The code is very easy to read and there are many comments, it is not difficult to understand. However, keep in mind you should install mysql-connector-python
before. It is very easy with pip3
sudo apt install python3-pip
sudo pip3 install mysql-connector-python
You could call our python code using the command below, but do not do it yet!
python3 call-stored-procedures.py
So far so good, but you probably realized we have done nothing other than installation and configuration tasks. This is the checklist to put everything in motion:
- MySQL server is up with
general_log
'ON' - Sample Database is imported
- Our special database user is created
- Elasticsearch is up
- Logstash is started manually using our conf file, it takes a while (run it in a new session, it is not a service!)
$ sudo /usr/share/logstash/bin/logstash --path.settings /etc/logstash -f "/etc/logstash/conf.d/mysql_log_from_filebeat.conf"

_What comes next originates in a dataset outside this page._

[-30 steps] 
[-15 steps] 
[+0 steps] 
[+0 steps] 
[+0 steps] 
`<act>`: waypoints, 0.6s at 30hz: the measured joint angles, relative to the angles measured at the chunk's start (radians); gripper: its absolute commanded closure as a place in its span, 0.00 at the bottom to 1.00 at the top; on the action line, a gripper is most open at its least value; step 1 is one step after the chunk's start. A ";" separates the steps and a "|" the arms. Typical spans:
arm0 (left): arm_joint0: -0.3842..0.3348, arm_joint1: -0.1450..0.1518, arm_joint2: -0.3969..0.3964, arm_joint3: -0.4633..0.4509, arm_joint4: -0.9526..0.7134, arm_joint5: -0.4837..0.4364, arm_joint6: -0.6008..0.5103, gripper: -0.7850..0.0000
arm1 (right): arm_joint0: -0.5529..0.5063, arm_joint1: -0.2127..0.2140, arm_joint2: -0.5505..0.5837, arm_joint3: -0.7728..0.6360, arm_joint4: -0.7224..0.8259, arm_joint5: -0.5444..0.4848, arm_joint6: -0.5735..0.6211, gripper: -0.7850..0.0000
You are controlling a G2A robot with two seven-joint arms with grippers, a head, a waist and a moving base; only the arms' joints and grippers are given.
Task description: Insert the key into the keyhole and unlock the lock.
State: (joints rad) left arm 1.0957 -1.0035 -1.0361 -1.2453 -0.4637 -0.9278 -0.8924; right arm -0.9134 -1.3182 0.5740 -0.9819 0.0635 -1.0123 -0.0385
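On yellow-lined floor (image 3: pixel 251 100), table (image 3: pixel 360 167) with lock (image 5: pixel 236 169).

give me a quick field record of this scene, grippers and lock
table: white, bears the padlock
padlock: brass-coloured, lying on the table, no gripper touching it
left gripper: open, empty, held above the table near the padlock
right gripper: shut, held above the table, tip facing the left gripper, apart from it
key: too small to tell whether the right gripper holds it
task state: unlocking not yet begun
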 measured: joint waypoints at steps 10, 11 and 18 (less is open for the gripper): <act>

- Filebeat is started manually
$ sudo /bin/systemctl start filebeat.service
- Run
tester/call-stored-procedures.py
Python script, you can do it nowpython3 call-stored-procedures.py
Once our Python tester is running, the sequence of events is:
- Our tester calls a stored procedure randomly
- MySQL server receives that SQL statement and run it
- New text lines are added into file
/etc/lib/mysql/ubuntu.log
- Filebeat agent detects changes in the log file, open it and take the new lines
- Only new lines which match with the regular expression in the Filebeat configuration are sent to Logstash
- Logstash receives those new lines, filter them, and take only those parts, it is interested in
- Logstash sends to Elasticsearch those filtered and formatted data into a given index
- Elasticsearch has created a new index which stores all Logstash send it
Opening a new session, you can run the command below to check the number of entries in Elasticsearch index mysql_sp_track
. This number will increase by the tester calls
$ /usr/bin/curl -XGET "http://localhost:9200/mysql_sp_track/_count?pretty=true"
You can show the first entries with command
$ /usr/bin/curl -XGET "http://localhost:9200/mysql_sp_track/_search?pretty=true"
Keep in mind, there is no problem to stop either Filebeat agent or Logstash for a while, after restarting they are able to resume just where they left off.
At this point, the new index mysql_sp_track
has been created and loaded with some entries, you can stop the python tester and Logstash using Ctrl-C
. Stop Filebeat with the command
sudo /bin/systemctl stop filebeat.service
As an image is worth more than one thousand words, it would be great to finish with a nice diagram showing the collected data in a friendly way.
A Kibana configuration to visualize an index content is not a back-breaking task, however you can do it much easier importing a few files have been prepared for you. Please, it is important to do it in the order indicated, accessing to the Kibana server
http://localhost:5601
Going to
Management -> Saved Objects -> Import
You must import these files
ELK/index_pattern.ndjson
ELK/visualizations.ndjson
ELK/dashboard.ndjson
Once import is done, you should go to Dashboard
section and search for Stored procedures calls
. You will see something like this
This dashboard is showing the use of the database on the basis of its stored procedures calls, just the challenge we set ourselves at the beginning of the project.
Great job 😃!
The Filebeat configuration file by default has been modified. Pay attention to the Filebeat inputs area. Firstly log input is enabled
- type: log
enable: true
You should specify where the log files are located
paths:
- /var/lib/mysql/ubuntu.log
The scan frequency is now only 2 seconds
scan_frequency: 2s
Lines are filtered according to the regular expression below. Insensitive case is activated (?i)
include_lines: ['(?i)call .*usp_']
Finally, where to send those text lines
output.logstash:
hosts: ["localhost:5044"]
Every Logstash configuration file usually has three sections: input, filter and output
Input is the port where Filebeat is sending its text lines
beats {
port => 5044
}
Filter is the most tricky part. In this case two plugins are applied sequentially. With grok
input is formatted
grok {
match => { "message" => "(?i)%{TIMESTAMP_ISO8601:call_time}%{SPACE}%{NUMBER:session_id}%{SPACE}Query%{SPACE}call%{SPACE}learning.%{GREEDYDATA:sp_name}\(" }
}
After grok
you need to pick up those fields you really want. Plugin prune
is responsible for that
prune {
whitelist_names => [ "call_time", "session_id", "sp_name" ]
}
Output is the final destination for the result of applying the former filters, in this case Elasticsearch. The index mysql_sp_track
has not been created previously, Elasticsearch will do it before adding the first entry.
elasticsearch {
hosts => ["localhost:9200"]
manage_template => false
index => "mysql_sp_track"
}